5) Già dai tempi di Bossi la Lega ha fatto del federalismo uno dei suoi principi cardini. Anche se la Lega di Salvini sembra guardare ad un progetto “nazionale”  dopo i referendum in Veneto e Lombardia  e dopo le elezioni del 4 marzo è evidente quanto forte sia questa tentazione autonomista . Personalmente quanto consideri importante per il nostro stato una svolta in senso più regionalista e come credi che possa essere attuata da una ipotetica maggioranza, formata dai grillini che hanno vinto in tutto il Mezzogiorno e la Lega che ha ottenuto maggioranze “bulgare” nel Nord-Italia ?
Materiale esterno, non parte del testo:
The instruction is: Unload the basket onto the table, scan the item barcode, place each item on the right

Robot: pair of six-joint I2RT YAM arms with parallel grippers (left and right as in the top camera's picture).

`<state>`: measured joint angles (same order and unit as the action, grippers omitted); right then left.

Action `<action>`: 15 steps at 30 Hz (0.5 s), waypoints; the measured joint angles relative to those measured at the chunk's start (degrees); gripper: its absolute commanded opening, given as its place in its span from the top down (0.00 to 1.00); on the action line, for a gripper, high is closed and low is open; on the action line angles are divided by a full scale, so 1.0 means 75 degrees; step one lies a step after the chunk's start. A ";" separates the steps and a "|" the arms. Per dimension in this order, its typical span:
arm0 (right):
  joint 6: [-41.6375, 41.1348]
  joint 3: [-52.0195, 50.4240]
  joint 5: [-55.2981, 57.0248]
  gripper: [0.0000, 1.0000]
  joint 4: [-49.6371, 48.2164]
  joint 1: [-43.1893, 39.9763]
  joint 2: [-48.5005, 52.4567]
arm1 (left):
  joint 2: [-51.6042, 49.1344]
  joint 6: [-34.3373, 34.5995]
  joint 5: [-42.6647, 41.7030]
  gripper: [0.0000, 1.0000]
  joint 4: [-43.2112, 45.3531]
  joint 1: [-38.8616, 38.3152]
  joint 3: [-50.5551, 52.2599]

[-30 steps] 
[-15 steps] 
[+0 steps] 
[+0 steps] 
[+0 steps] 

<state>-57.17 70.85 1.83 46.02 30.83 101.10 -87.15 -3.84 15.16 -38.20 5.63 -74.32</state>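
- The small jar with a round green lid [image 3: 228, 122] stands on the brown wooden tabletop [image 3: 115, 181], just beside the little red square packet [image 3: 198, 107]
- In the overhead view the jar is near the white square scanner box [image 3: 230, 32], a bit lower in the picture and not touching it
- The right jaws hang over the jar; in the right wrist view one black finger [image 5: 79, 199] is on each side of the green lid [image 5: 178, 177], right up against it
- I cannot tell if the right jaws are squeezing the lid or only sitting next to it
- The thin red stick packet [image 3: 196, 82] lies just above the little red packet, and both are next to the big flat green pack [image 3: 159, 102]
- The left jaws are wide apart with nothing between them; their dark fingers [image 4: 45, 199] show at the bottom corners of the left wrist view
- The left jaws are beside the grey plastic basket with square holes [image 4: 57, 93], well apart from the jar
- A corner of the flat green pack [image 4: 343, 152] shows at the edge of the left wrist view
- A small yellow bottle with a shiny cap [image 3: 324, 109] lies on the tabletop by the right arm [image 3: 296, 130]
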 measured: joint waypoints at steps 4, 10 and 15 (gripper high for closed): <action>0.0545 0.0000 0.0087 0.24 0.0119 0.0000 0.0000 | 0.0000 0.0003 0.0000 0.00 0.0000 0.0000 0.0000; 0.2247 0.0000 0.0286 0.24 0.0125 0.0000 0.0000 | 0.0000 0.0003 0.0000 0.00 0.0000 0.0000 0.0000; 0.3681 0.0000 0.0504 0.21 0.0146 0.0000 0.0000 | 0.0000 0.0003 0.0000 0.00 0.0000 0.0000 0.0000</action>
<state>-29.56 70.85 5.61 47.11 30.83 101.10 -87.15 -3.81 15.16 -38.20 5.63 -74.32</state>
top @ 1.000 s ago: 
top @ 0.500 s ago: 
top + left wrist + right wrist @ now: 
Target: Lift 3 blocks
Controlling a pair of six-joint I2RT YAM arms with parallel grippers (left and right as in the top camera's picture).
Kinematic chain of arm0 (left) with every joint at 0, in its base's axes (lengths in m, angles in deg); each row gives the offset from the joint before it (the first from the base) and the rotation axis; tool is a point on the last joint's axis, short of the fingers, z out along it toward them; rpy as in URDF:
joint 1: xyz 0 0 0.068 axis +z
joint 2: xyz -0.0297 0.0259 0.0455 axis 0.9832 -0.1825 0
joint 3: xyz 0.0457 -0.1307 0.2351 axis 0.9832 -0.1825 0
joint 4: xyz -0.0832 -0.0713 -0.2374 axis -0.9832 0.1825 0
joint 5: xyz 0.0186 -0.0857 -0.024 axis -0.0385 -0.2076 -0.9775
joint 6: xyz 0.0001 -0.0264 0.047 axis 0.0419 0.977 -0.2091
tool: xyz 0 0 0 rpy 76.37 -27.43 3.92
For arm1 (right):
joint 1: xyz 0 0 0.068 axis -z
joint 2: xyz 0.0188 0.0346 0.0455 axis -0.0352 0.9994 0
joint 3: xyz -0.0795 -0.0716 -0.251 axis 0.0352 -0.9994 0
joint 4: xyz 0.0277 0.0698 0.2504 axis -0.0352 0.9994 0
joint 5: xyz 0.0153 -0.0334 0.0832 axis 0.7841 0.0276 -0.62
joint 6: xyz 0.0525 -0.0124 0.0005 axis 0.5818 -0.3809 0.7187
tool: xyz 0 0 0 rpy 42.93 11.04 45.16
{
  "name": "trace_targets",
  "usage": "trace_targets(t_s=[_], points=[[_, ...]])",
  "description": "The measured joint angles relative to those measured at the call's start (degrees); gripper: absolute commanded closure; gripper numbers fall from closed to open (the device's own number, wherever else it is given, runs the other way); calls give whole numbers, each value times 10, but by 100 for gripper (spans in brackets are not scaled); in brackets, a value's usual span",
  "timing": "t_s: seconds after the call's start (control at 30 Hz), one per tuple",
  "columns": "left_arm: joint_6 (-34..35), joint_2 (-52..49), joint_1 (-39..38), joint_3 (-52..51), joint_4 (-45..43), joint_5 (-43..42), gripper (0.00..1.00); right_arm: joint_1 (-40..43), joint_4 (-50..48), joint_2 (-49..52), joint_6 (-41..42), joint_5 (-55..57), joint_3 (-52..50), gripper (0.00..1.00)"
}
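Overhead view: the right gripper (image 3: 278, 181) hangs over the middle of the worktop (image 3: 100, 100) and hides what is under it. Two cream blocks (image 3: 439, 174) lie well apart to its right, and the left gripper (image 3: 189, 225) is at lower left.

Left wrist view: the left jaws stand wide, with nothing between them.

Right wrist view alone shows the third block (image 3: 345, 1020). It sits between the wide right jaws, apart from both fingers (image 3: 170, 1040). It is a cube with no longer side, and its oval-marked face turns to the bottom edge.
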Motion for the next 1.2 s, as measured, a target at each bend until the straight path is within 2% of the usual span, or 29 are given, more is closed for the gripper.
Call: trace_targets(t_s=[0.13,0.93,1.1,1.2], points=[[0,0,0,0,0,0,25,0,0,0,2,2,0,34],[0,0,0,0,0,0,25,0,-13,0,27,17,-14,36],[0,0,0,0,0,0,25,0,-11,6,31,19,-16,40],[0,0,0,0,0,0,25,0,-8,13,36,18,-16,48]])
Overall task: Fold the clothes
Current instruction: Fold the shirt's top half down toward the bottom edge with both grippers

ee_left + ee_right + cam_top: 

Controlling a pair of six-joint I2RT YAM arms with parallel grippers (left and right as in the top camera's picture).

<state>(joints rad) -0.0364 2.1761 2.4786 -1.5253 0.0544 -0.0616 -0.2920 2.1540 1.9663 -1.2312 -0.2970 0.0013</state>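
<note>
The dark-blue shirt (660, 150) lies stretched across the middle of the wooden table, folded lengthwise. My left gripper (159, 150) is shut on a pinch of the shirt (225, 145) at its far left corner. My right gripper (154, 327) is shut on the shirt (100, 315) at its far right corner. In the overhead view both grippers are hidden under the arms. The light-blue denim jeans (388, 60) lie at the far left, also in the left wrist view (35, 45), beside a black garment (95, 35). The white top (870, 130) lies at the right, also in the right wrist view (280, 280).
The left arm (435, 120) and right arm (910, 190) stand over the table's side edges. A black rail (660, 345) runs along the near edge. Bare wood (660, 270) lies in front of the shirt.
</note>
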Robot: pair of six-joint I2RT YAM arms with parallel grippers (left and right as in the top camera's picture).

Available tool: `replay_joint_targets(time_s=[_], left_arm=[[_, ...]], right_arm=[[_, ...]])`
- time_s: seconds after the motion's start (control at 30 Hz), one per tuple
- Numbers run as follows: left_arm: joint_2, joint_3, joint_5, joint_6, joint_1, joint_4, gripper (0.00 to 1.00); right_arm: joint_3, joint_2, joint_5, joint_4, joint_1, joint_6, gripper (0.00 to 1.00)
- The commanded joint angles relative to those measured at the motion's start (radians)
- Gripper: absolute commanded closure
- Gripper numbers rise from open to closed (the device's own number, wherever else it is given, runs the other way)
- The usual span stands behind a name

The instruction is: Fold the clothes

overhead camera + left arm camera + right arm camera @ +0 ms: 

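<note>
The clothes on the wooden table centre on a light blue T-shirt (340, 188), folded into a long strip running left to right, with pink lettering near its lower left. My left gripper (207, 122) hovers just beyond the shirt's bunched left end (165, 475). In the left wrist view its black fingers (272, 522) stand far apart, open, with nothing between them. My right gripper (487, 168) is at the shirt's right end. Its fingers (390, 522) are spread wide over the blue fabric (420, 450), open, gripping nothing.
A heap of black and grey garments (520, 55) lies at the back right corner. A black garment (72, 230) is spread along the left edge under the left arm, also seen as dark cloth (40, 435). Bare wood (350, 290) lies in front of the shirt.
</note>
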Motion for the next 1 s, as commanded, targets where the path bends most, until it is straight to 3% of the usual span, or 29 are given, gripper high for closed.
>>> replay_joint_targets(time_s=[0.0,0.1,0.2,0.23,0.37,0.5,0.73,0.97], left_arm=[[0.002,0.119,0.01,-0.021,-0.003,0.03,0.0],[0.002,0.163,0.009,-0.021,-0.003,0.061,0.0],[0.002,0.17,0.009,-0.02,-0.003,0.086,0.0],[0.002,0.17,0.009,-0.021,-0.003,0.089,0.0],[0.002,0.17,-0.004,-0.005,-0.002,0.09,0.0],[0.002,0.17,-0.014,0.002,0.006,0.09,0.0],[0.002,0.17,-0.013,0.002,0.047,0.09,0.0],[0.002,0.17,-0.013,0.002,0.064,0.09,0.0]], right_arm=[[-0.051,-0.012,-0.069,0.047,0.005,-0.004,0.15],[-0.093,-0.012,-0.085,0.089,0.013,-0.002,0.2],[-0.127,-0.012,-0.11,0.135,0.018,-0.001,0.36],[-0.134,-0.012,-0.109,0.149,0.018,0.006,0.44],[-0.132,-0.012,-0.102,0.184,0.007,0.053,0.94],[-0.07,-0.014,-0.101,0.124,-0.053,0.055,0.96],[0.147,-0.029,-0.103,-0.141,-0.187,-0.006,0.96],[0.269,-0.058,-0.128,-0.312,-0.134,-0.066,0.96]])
Sono un convinto promotore di una riforma federale in Italia. Il federalismo è un sistema di amministrazione e governo presente in moltissime nazioni, dalla Russia agli USA fino ai nostri vicini europei. La peculiarità della Lega rispetto, per esempio, al Front National, è anche l’aver mantenuto forte la richiesta di autonomie e federalismo ed è un qualcosa che bisogna continuare a fare. Sono convinto che l’Italia sarebbe dovuta nascere federale o se non altro porsi il problema del federalismo dopo pochi anni rispetto al processo unitario. Sono invece prevalse logiche feudatarie che hanno nuociuto a tutti, al Sud in primis, che dal sistema centralista ha solo ottenuto un progressivo impoverimento in termini di prospettiva economica e di popolazione. Non parliamo poi dei danni culturali arrecati, con una identificazione nel paese molto bassa e figlia anche della distanza percepita rispetto alla politica nazionale e anche ai luoghi dove essa si svolge. Proprio il federalismo può essere una soluzione, perché l’identità parte e deve partire dal locale per poi estendersi al nazionale, valorizzando l’essere parte di una famiglia nella quale i diversi ruoli e le diverse storie sono riconosciute e valorizzate. Pensiamo al Mezzogiorno d’oggi: moltissimi giovani fuggono e le uniche alternative offerte loro sono l’espatrio coatto (finendo magari col competere al ribasso in qualche city europea o nel nord) oppure l’assunzione nello Stato, con molti neolaureati pronti a dirigersi verso questa o quella sede di concorso pubblico al Nord, che è una doppia ingiustizia nei confronti di chi ha diritto a vivere e lavorare nei propri territori e chi non merita di veder alterato il proprio mercato del lavoro da un mai risolto esodo di massa. Questo perché mai si è lavorato ad una reale emancipazione dei territori e ad una responsabilità di bilancio delle regioni, favorendo malfunzionamenti, sprechi e sperequazioni. La riforma federale è una urgenza vera da tutti i punti di vista, mi auguro che la crescita della Lega riporti all’attenzione il tema, che è oltretutto superpartes e pre-politico.